Puis, il y a John Coffee. Ce personnage si fascinant et inquiétant mais se révélant profondément humain et émouvant (mention spéciale à une géniale interprétation du défunt Michael Clarke Duncan), symbolisant la peur de l'Homme de l'étranger, de la grandeur et de l'inconnu puisqu'au début il regorge de mystères et le film nous demande s'il est vraiment meurtrier. D'ailleurs, j'ai trouvé que le fait qu'il ait des pouvoirs magiques signifiait, en particulier dans la scène ou il fait apprendre la vérité à Paul, mais que ce dernier ne peux rien prouver aux autres, que dans la justice l'idéal n'existe techniquement pas, et quel seul l'impossible (sachant que ses pouvoirs sont le seul élément fantastique du film) peut permettre un présent idéal. En second lieu, pour en revenir aux personnages, je pense que celui qu'interprète Gary Sinise aurait également pu être mieux développé mais on lui pardonnera, il a déjà fait ses preuves un peu plus tôt dans lesdits "Forrest Gump" et "Apollo 13", ainsi que dans son tout premier film, "Des souris et des hommes", sorte de version plus gentillette de "La Ligne verte" adaptée du roman éponyme de Steinbeck (par ailleurs je retrouve pas mal de ressemblances entre John Coffee et le personnage de Lennie dans "Des souris et des hommes"... La souris, le colosse un peu simplet mais au fond très gentil... Ou même,
la mort non-voulue des deux personnages.)

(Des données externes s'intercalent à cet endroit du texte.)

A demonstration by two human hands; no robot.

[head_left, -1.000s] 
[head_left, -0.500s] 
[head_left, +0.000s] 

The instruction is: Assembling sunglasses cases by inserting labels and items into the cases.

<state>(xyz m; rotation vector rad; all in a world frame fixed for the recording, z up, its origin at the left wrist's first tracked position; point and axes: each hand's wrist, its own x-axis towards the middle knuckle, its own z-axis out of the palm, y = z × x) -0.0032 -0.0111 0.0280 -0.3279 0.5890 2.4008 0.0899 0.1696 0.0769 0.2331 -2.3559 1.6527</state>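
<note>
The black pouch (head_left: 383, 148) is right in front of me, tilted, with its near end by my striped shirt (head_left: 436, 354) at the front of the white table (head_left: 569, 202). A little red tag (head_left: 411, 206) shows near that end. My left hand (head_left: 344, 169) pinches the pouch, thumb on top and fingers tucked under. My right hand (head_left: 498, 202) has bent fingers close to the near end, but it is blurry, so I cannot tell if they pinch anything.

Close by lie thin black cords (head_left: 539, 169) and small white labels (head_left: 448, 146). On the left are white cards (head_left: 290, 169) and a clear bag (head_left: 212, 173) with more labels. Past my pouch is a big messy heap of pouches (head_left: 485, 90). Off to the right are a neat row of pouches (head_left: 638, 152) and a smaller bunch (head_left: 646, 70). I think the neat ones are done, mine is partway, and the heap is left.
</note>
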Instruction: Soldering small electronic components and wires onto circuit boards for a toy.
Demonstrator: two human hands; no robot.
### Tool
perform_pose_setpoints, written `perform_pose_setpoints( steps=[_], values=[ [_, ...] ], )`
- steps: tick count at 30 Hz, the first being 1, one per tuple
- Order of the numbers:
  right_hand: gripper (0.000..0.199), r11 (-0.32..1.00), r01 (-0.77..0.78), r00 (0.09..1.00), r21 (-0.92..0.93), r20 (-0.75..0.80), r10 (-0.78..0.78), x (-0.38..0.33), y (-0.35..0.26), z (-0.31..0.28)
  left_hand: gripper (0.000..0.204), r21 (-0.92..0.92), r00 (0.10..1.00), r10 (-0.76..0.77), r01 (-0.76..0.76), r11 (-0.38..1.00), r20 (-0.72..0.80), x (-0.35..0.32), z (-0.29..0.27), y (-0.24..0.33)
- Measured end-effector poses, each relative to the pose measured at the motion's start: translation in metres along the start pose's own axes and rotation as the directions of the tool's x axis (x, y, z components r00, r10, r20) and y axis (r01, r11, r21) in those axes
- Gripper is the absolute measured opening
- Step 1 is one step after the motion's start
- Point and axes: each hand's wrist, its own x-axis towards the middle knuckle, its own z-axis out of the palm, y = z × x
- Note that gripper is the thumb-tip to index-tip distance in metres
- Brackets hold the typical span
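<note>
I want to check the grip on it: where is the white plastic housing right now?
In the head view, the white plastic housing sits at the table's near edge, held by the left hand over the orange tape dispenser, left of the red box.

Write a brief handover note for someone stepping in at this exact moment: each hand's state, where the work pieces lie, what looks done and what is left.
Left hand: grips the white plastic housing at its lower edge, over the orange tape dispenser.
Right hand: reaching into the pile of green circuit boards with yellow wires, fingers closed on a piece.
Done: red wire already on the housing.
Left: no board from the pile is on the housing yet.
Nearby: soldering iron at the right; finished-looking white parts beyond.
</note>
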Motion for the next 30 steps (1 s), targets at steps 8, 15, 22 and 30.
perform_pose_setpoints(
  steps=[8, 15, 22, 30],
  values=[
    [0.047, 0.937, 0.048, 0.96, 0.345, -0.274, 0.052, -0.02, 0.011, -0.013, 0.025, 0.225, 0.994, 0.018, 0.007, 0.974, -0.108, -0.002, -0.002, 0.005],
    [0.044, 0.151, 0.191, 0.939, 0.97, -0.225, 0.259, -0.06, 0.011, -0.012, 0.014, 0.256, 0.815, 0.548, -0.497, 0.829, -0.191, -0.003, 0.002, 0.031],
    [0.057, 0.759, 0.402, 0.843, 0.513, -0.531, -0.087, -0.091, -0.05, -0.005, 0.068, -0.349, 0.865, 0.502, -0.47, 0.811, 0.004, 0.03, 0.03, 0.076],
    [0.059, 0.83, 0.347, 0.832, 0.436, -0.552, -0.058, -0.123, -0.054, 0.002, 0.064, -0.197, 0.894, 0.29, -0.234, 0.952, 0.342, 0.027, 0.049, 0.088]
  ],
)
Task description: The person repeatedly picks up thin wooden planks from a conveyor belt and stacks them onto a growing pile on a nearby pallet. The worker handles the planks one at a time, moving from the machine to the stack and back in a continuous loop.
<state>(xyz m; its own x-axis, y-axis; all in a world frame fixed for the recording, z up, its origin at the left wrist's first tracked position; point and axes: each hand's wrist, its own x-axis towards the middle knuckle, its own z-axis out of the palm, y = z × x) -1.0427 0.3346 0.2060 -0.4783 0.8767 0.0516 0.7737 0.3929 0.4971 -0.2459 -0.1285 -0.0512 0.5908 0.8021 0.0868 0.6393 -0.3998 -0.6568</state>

Enfin, le destin réservé au personnage de Coffee va être propice à une sensibilisation juste et convaincante de la peine de mort, sujet ayant toujours divisé entre ceux qui y voit une solution idéale et ceux qui disent non à la déshumanisation. Le film brosse non pas une critique de la prison mais plutôt une critique des stéréotypes qui l'entourent, puisqu'en effet, s'il s'agit d'un endroit glauque belle et bien entouré de ...... ou la Mort occupe une partie de la place, ce lieu reste avant tout un endroit ou la vie est encore présente ;
c'est ce que le personnage de Percy, une abominable tête à claques détestée par tous et toutes, ne comprend pas, puisque durant tout le film il prend un malin plaisir à insulter et torturer les prisonniers qui se révèlent par ailleurs, à l'exception du surnommé "Billy the kid", beaucoup plus gentils que le gardien lui-même. Ce personnage dénonce certaines violences qu'ont les policiers sur les prisonniers (privilégiant leur devoir au bien-être de ces personnes, certes dangereux les 3/4 du temps mais le film donne une image plus optimiste des prisonniers). Par contre ce personnage n'est ni dans la cas de l'homme patriotique guidé par son rôle, ni dans le cas de l'homme émotif uniquement guidé par ses émotions, puisqu'il est désobligeant envers les autres mais à côté, il n'a pas le courage de prendre la défense de son collègue lors de la scène ou Billy the kid agresse ce dernier.
""" Ainsi, le manichéisme ne domine pas dans la manière dont le film sensibilise la peine de mort et la cruauté, et le résultat est très émouvant. Tout ceci pour mener à une fin qui ouvre à une interrogation subtile: est-ce que la Vie vaut forcément mieux que la Mort? Et aussi, est-ce que vivre longtemps est un réel cadeau? Nombre de choses faisant réfléchir dans ce magnifique film (dont le roman m'est vraiment tentant) sublimé par Tom Hanks ici dans son meilleur rôle à mon goût, par d'inoubliables moments d'émotion... bref que du bon ! Si le film paraîtra naïf pour les plus durs d'entre vous, il m'est pour moi impossible de mettre en dessous de 10 tant le film m'a transporté, voire littéralement emprisonné, sans moyen aucun de décrocher. Un grand classique à voir au moins une fois.